EXEMPLARY: Adil Shaan (left) urges young people to join in positive voluntary actions, pictured here with his colleague Isran Akhtar and in the background Suria Nawaz and her children Muhammad, Ahmad and Aminah

 

“Kullu Nafsin Zaiqatul Maut” (every soul shall taste death)”

In an amazing show of solidarity, over 200 people gave up their Sunday to join forces in a major clean up of one of Bradford’s largest graveyards.

Eager men, women and children equipped with their wellies, gloves, spades and bags descended upon Scholemoor Cemetery in Great Horton, one of 24 cemeteries in the Bradford Metropolitan District.
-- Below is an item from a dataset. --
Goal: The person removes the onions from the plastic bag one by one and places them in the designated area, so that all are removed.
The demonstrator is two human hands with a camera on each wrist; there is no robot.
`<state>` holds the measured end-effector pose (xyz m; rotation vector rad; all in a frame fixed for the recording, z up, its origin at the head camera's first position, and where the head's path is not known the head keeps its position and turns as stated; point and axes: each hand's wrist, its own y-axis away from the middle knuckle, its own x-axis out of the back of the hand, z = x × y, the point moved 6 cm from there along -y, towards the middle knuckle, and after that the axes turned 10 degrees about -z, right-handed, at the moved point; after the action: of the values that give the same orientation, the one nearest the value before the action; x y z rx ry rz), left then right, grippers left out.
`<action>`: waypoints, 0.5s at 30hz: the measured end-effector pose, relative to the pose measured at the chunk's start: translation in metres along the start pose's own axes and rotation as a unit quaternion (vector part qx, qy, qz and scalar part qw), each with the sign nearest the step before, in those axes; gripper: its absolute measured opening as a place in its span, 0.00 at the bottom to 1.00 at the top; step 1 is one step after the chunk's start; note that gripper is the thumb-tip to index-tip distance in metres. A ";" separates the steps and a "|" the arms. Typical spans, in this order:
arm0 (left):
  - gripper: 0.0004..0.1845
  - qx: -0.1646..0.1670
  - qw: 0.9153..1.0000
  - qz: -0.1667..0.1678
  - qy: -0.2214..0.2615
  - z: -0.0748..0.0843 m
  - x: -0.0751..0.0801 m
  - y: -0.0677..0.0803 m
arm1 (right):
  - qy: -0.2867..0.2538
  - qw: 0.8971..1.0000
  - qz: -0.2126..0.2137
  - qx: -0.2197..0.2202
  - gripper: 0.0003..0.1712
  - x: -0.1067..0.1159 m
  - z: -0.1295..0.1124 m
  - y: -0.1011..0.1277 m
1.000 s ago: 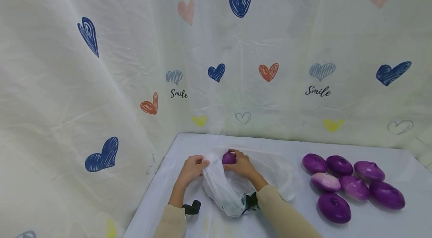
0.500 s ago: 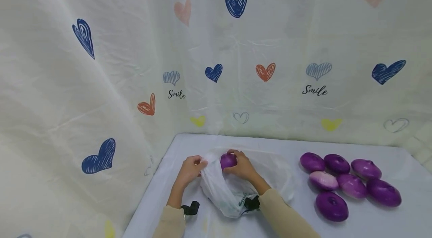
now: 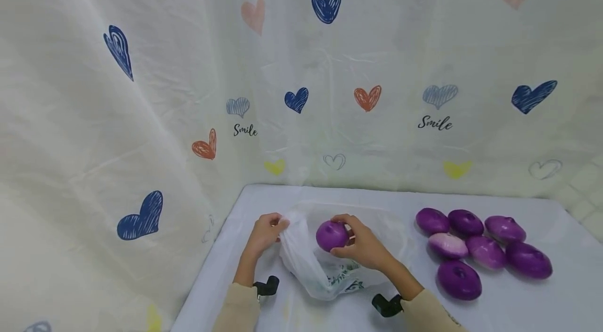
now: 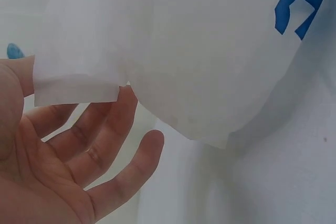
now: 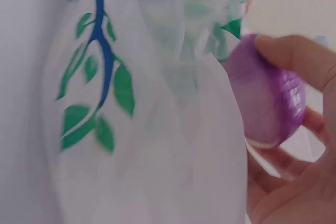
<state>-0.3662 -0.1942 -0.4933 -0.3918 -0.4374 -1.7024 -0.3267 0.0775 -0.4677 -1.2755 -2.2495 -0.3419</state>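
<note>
Makeshift home set: heart-print sheet (image 3: pixel 188 86) backing table (image 3: pixel 518 306).

Support surface: a flat table covered with a plain white cloth (image 3: pixel 471 316), set into a corner where heart-printed cream sheeting hangs behind and to the left.

Lying directly on it:
- a crumpled, thin white plastic bag with green and blue leaf print (image 3: pixel 320 274), left of centre, its lower part resting on the cloth;
- a cluster of seven round purple onions (image 3: pixel 480 251) at the right, packed close, several touching; one paler, pink-white; well apart from the bag.
</note>
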 end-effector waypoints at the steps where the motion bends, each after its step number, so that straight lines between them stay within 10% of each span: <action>1: 0.12 0.000 1.000 0.002 0.001 0.000 0.000 0.000 | -0.004 1.000 -0.006 0.011 0.41 0.003 -0.001 0.007; 15: 0.12 -0.003 1.000 0.012 0.007 0.001 -0.001 0.000 | -0.003 0.992 0.102 0.078 0.41 0.065 0.005 0.124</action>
<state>-0.3657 -0.1932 -0.4925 -0.3892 -0.4160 -1.6833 -0.2494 0.1912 -0.4408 -1.4065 -2.0813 -0.0846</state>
This was the graveyard’s second major clean-up and took over six hours to rid it from fly tipping mess that had been dumped there. The initiative was organised by voluntary group ‘Friends of the Deceased’ (FOTD).

27-year-old banking complaints manager Adil Shaan, founder of FOTD group, says that he was inspired to keep the graveyard clean and litter-free as his own grandparents are buried at Scholemoor.

Headed up by Adil, volunteers, many of whom don’t even have family members buried there, flocked the site to lend a helping hand. They ended up filling an entire skip and over 50 large bags of refuse.

“My social media post went viral last year after I called out for people to come and assist with tidying up the cemetery for the first time,” explains Heaton-man Adil.

“It’s been such an eye-opener.

There are so many good-hearted people around who are willing to give up some hours for selfless labour, all you have to do is ask.”

As well as rallying up support through Facebook again this year, which was shared widely by friends and family, Adil and his friends had posters and flyers made which were put up in businesses and community centres across Bradford.

The group saw many local businesses generously donating gardening tools, gloves, bags and refreshments for those toiling away on the day.

Adil reminisces that last year when the first ever clean up started, the late much-loved 33-year charity worker and humanitarian Syed Sharaz Ali Shah - fondly known as Shah Gee took part.

Shah Gee suffered from breathing problems and died during a major operation on his heart at Leeds General Infirmary in September last year.

“Now Shah Gee is buried on the same site he was cleaning,” says Adil sadly. It’s heart-breaking when you look back and remember.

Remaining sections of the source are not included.